Es sollte eine schöne Olympiade im Sommercamp werden. War es auch. Nur nicht ganz so wie geplant. Die Olympiade hatte so ca. 10 Disziplinen, viele hatten mit Sport zu tun, andere einfach nur mit Wasser. Und sobald Wasser ins Spiel kommt, driften Situationen ja auch gerne mal ab (siehe Weblog-Eintrag „Wasserschlacht mit schlechtem Gewissen„).
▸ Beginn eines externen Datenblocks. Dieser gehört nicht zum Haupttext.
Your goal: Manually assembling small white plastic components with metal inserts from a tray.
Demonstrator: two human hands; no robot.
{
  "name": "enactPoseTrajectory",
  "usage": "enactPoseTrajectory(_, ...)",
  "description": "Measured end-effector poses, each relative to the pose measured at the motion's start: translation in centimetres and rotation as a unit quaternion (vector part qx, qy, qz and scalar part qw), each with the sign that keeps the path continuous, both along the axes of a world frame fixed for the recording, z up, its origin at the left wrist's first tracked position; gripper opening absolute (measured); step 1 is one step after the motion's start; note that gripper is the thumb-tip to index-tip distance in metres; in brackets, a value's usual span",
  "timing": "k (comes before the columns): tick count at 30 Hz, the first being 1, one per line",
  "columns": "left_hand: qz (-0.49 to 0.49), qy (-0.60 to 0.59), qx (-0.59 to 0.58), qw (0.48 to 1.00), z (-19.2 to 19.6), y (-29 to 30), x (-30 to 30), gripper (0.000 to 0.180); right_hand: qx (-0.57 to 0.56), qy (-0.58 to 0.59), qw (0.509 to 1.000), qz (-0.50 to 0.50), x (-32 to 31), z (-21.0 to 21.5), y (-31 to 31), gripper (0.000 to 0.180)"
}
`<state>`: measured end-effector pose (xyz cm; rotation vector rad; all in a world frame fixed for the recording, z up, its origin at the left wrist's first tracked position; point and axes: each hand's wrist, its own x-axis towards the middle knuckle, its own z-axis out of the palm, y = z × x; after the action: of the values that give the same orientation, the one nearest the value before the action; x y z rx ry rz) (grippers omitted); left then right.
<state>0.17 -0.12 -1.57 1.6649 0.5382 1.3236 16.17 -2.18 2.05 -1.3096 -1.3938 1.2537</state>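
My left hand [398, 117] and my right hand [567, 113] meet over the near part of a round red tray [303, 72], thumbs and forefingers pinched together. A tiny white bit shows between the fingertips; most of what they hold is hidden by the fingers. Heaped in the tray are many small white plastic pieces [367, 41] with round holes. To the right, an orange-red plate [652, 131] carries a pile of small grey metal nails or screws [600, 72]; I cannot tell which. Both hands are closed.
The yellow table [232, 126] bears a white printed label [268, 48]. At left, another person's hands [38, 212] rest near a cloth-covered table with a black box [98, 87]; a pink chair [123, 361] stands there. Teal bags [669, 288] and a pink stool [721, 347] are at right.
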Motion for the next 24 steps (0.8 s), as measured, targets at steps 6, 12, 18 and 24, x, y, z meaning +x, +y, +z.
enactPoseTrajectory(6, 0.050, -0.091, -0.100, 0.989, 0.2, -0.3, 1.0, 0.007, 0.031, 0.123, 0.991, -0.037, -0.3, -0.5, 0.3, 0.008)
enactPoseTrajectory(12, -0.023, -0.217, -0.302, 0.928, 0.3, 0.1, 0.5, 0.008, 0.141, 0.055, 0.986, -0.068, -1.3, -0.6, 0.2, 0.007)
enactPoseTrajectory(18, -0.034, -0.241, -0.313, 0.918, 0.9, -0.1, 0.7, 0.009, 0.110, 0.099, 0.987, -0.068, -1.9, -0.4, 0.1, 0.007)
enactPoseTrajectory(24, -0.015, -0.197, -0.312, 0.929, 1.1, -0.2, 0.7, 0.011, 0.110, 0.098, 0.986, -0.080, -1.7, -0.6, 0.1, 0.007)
So kam es, dass aus ersten zögerlichen Spritzversuchen Schlammschlachtdie ersten Wasserbomben flogen, die Getroffenen selbst Bomben bauten und zurückschmissen, dabei (noch) Unbeteiligte trafen, die wiederum gleich eine Flasche füllten und auskippten. In der Folge landeten ganze Eimer Wasser auf den Mitspielern, so dass in einem recht schnell schleichenden Prozess die Olympiade zu einer Wasserschlacht auf sandigem Untergrund und später zu einer wahren Schlammschlacht mutierte. Was der Stimmung übrigens keinen Abbruch tat: Eher im Gegenteil. Wir hatten eh schon genügend Gruppenspiele für die Gesamtwertung hinter uns, da kam es auf ein weiteres nicht mehr wirklich an… Nach und nach verschwanden dann alle unter der Dusche – bis auf den harten Kern, der das Ganze gute 3 Stunden durchzog, um später den Praxis-Test zu machen: „Nimmt uns wohl jemand mit, wenn man den Tramper-Daumen hochhält?“

Also wir auf zur nah gelegenen Bundesstraße und den Test gemacht. Tatsächlich wollte niemand anhalten und uns sechs mit einer guten Schlammkruste überzogenen Matsch-Monster mitnehmen. Selbst die Polizei fuhr einfach vorbei. Naja, wir wollten ja eh nicht wegfahren, aber der Spaß war es wert!